Know where you want to be: How a skilled OCIO provider can help investors navigate opportunities and threats
Executive summary:
- Working with a skilled OCIO provider can help you position your portfolio to benefit from investment opportunities and avoid uncompensated risks.
- We believe that a best-in-breed OCIO provider will always keep their tactical views anchored to their strategic beliefs.
- At Russell Investments, our tactical views are informed by a cycle, valuation and sentiment framework.
Editor's note: This is the second blog in a three-part series: Know what you own; Know where you want to be; Know how to get there.
Market dynamics shift every day, driven by cycles of greed and fear, presenting opportunities tempered by hidden risks. In hindsight, it seems easy to see what investment trends succeeded and what themes were nothing but a flash in the pan. Does your current OCIO (outsourced chief investment officer) position your portfolio to benefit from investment opportunities? Do they have a process for adjusting the portfolio away as uncompensated risks rise? To survive the journey in a rapidly changing world, having a clear view of where you want the portfolio to be positioned is critical for long-term portfolio success.

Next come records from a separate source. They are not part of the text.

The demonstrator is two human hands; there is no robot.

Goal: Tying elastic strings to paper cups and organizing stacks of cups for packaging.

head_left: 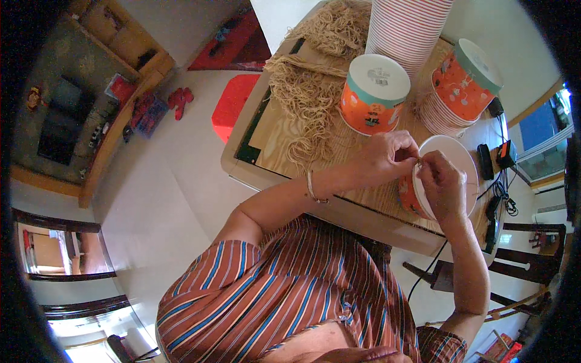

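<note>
A white-lined paper bucket (458, 150) with an orange printed outside stands mouth up at the table's near right. Over its left rim my left hand (392, 156) and my right hand (445, 184) meet, thumbs and fingers pinched together. A small tan bit of cord (419, 162) shows between the fingertips; most of it is hidden. Just beyond my left hand, an orange and green bucket (370, 109) sits upside down. Loose tan cords (302, 109) lie heaped to the left of it, with a second heap of cords (339, 30) farther back.
A tall stack of nested buckets (404, 36) rises at the back, and a shorter upside-down stack (460, 85) stands at the right. Black cables and adapters (501, 187) lie along the right edge. A red stool (233, 106) is beside the wooden table (272, 148); a dark chair (526, 263) stands right.
</note>
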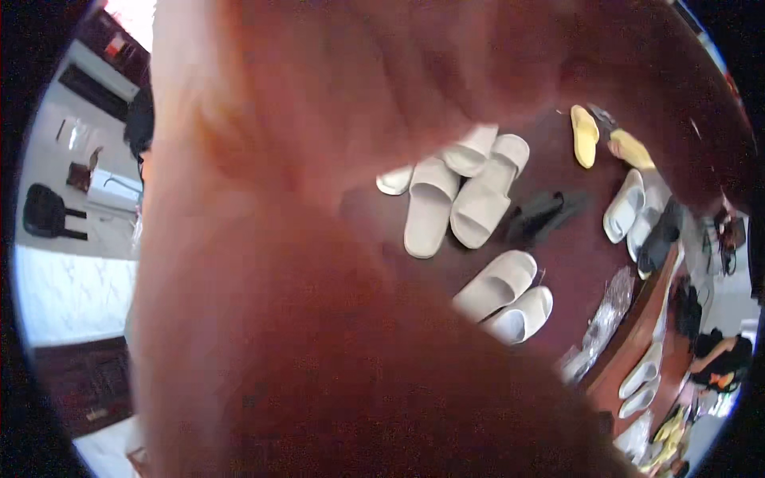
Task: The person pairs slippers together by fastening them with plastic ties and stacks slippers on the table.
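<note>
One of my hands (382, 88) is held very close up and fills most of the view, from the top down to the lower edge. It is dark and smeared, so I cannot tell which hand it is or how its fingers lie. Through the gap beside it show several cream slippers (431, 211) in a cluster on a dark red surface. Below these lies a pair of cream slippers (500, 283), partly covered by the hand. Whether the hand holds anything is hidden. My other hand cannot be made out.
Black slippers (546, 217), a yellow slipper (585, 137) and white slippers (624, 207) lie farther right. Crumpled clear plastic (606, 319) lies by a raised edge (637, 331). At the far right is a person in black (723, 354). A black chair (46, 211) stands far left.
</note>
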Tool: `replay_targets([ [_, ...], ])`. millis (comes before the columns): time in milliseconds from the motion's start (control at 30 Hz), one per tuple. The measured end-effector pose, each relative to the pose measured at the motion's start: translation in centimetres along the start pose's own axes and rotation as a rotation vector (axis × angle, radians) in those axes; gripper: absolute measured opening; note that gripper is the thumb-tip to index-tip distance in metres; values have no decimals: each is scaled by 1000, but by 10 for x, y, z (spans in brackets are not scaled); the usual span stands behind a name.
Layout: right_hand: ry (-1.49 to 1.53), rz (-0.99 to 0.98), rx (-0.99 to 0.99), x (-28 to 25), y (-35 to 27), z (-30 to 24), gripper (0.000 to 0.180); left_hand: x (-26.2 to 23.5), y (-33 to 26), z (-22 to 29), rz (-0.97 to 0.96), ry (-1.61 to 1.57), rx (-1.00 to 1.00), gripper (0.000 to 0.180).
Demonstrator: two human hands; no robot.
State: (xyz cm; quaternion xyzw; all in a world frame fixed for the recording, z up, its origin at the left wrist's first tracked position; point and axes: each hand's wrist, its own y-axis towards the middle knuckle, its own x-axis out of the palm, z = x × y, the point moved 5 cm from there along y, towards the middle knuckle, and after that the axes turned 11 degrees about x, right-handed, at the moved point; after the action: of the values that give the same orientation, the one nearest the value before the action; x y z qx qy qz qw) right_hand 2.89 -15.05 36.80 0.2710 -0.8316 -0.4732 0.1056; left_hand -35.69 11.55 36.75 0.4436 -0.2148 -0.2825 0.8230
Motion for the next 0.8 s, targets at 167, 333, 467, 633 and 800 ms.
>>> replay_targets([
  [167, -589, 210, 542, -12, -90, 123, 27, 3, -45, 16, 149, 91, -51, 75],
  [333, -368, 530, 1675, 0, -269, 232, 18, -2, -98, -19, 257, 559, -334, 65],
  [467, -570, 664, 1709, 5, -367, 248, 26, 11, -257, -131, 381, 497, -1092, 32],
  [633, -959, 826, 1596, -18, -391, 260, 40, 98, -387, -200, 440, 231, -1330, 30],
  [800, -1097, 862, 1577, -19, -332, 271, 45, 120, -396, -215, 211, 533, -1133, 24],
])
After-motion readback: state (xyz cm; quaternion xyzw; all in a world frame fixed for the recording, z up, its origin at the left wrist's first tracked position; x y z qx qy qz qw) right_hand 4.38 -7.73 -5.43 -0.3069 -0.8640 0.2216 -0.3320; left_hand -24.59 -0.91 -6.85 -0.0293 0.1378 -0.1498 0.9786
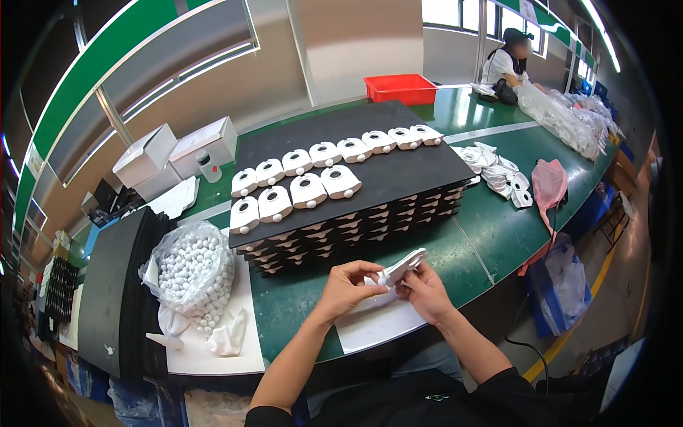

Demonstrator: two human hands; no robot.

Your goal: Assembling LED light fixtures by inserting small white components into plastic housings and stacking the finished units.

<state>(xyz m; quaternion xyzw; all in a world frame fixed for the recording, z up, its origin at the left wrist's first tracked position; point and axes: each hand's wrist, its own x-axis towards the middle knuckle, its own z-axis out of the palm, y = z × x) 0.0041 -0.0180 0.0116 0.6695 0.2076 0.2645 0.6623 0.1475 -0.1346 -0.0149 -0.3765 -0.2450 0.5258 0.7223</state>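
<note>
In front of my body, above a white sheet (380,324), I hold a white plastic part (407,265) tilted on edge. My right hand (427,293) is closed around its right side, thumb and fingers gripping it. My left hand (347,290) pinches a small white ball (385,278) against the part's left end; whether the ball is fixed there I cannot tell. Beyond my hands, similar white parts (307,190) with a round dark opening and a ball at the front edge lie in two rows on a stack of black boards (398,160).
A plastic bag of white balls (188,267) stands left, near a small white bottle (165,341). Loose white parts (498,171) lie in a pile right of the stack, near a pink bag (549,186). A red bin (400,88) is behind; a person (509,64) sits far right.
</note>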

The preferred position: a process of determination
In the inaugural article in this three-part series, we discussed the importance of knowing what you own in your portfolio. As vital as that information is, it is a commentary without a counterpoint, if, as an investor, you don't know where you would like the portfolio to be. We believe portfolios must constantly adapt to succeed. They must adjust to shifts in fundamentals, market dynamics, and macro forces that impact the valuations of assets.
At Russell Investments, clearly knowing where we want to be allows us to take the data on our current portfolio position and match it against our preferred position—a constant testing effort—keeping in mind everything we know about capital markets. This begs the obvious question: How do we determine our preferred position?
The answer is two-fold.
- For long-term views, we adhere to a time-tested set of strategic beliefs. This serves as the anchor for portfolios, around which we more tactically adjust the portfolio.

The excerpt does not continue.